#### [What is required]
Take the line containing "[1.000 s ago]" through the last line of the data and retype those lines exactly. Pictures do not belong in the copy.

——

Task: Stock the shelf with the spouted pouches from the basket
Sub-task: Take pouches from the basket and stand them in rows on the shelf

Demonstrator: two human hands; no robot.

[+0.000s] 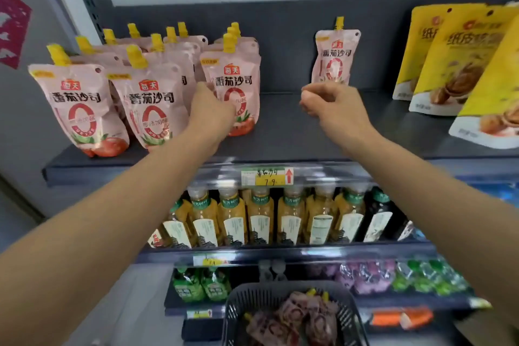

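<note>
Pink spouted pouches with yellow caps stand in rows on the left of the dark top shelf [280, 132]. My left hand [210, 109] is against the left edge of the front pouch [234, 78] of the third row, with its fingers around that edge. A single pouch [335, 56] stands upright at the back of the shelf. My right hand [328, 104] hovers in front of its base, fingers curled with nothing seen in them. Low in the view, the black basket [238, 300] holds several more pouches [295, 317].
Yellow nut bags [460, 64] lean at the right of the top shelf. There is bare shelf between the pouch rows and those bags. Tea bottles [261, 219] fill the shelf below, behind a price strip [266, 177]. Small jelly packs [393, 275] sit lower still.
</note>
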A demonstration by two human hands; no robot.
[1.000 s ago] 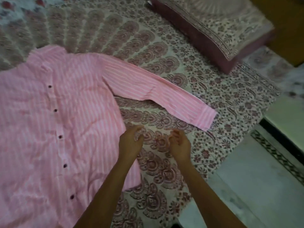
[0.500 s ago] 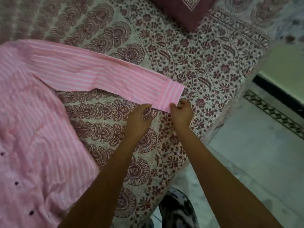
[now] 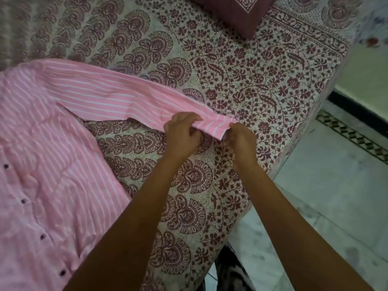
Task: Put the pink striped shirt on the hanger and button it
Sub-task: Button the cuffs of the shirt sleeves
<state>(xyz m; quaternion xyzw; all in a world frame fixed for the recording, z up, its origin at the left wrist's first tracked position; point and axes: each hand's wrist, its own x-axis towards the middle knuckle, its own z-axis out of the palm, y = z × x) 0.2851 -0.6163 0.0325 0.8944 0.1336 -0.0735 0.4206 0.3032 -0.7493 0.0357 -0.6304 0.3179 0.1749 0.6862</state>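
Two hands, left hand (image 3: 182, 133) and right hand (image 3: 241, 137), pinch the shirt (image 3: 52, 164) cuff (image 3: 212, 128) tight; pulling hard could wrinkle it.

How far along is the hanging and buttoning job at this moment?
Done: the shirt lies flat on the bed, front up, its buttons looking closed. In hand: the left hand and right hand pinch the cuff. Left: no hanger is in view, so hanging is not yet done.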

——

#### [Written answer]
[1.000 s ago] 
[0.500 s ago] 
[now] 
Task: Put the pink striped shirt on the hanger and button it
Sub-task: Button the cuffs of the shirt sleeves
<state>(xyz m; quaternion xyzw; all in a world frame fixed for the recording, z up, its origin at the left wrist's first tracked position; point and axes: each hand's wrist, its own x-axis towards the middle knuckle, its own z-axis out of the palm, y = z × x) 0.2851 -0.6163 0.0325 0.8944 0.1336 -0.0735 0.4206 0.3032 -0.7493 0.0357 -0.6304 0.3179 0.1749 0.6862</state>
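Two hands, left hand (image 3: 182, 133) and right hand (image 3: 241, 137), pinch the shirt (image 3: 52, 164) cuff (image 3: 212, 128) tight; pulling hard could wrinkle it.

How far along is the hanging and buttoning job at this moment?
Done: the shirt lies flat on the bed, front up, its buttons looking closed. In hand: the left hand and right hand pinch the cuff. Left: no hanger is in view, so hanging is not yet done.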

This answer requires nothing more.